3. Along the same line of falling, when she falls, she either finds something to play with on the floor, or she just pulls herself back up and keeps playing. I cannot count how many times she falls on her little bum, sometimes even does a full roll, legs up in the air and all, but then just smiles, gets up and continues trying to walk. When that fails, she crawls to her destination. Ultimately, she makes it to wherever or whatever she was going for.
Lesson: When you fall, just get right back up. We often lack the courage to try again, to give it one more shot because it is so very scary to fall again! Yet, one of these fine days she will learn how to walk, and run, and it will be because she was not afraid to fall. (Thank God for diapers, at least they cushion her falls!)
4. When she wants something, she cries till she gets it.

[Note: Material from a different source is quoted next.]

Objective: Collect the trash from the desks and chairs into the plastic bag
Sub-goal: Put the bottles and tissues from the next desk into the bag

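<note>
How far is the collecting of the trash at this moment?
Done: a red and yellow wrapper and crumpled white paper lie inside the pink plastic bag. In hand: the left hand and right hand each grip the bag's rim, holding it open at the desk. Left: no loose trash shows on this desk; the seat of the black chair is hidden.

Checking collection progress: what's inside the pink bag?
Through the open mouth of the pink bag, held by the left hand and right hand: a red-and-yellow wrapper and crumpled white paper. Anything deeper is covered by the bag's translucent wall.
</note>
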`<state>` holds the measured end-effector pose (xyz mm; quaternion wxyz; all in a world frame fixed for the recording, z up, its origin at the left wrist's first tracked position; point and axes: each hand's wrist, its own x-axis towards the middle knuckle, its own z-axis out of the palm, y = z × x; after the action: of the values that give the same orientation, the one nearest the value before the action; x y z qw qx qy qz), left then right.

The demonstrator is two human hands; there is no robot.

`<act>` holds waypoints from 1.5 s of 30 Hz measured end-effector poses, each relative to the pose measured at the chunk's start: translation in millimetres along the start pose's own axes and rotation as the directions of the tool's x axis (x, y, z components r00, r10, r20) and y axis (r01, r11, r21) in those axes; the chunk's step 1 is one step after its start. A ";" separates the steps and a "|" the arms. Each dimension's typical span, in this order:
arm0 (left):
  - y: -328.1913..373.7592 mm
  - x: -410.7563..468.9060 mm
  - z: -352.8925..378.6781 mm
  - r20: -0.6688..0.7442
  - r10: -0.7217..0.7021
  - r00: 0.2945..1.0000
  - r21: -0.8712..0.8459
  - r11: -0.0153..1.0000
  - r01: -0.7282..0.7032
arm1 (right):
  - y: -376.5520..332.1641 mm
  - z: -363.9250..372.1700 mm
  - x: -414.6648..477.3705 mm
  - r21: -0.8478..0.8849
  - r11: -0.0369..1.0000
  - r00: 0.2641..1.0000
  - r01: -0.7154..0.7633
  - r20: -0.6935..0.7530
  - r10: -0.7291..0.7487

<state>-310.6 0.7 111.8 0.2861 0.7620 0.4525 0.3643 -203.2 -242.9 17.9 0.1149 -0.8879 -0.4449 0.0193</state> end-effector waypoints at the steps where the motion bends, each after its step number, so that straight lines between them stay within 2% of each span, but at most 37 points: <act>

And she’s very specific too! Like if she wants nyonyo (to breastfeed) and you try to give her milk with a bottle, she causes a ruckus until you give her the nyonyo. In essence, both, er, items/resources/tools (tools?) serve the same purpose – that of delivering milk to the consumer; but no, this little one is detail oriented and focused! I think is how her CV would read for that part.
Lesson: If you are clear on what you want, try as hard as you can to get it; don’t settle for less just because it is being offered.
5. She is now at the oral stage- (though I think she’s been in that stage like since birth, she is not a poor feeder by any means)- so she likes to try out many things to see how they suit her palate. She is recently in the business of taking food from all our plates, especially her brother’s, and he is too gentle to fight with her. Well, she also throws in a scream and arms in the air in this endeavor, so it’s all a bit dramatic for the boy who I guess takes more after his father in terms of no drama. The little girl has no teeth, not even one, but that doesn’t prevent her from munching on chapatis, bananas, bread, biscuits… She has figured out that she can tear the food into small pieces and then suck on it till it is soft enough to swallow. So she’ll do it in bits and create a huge mess of crumbs on the floor, carpet, table and seats, but she gets the food into the stomach alright.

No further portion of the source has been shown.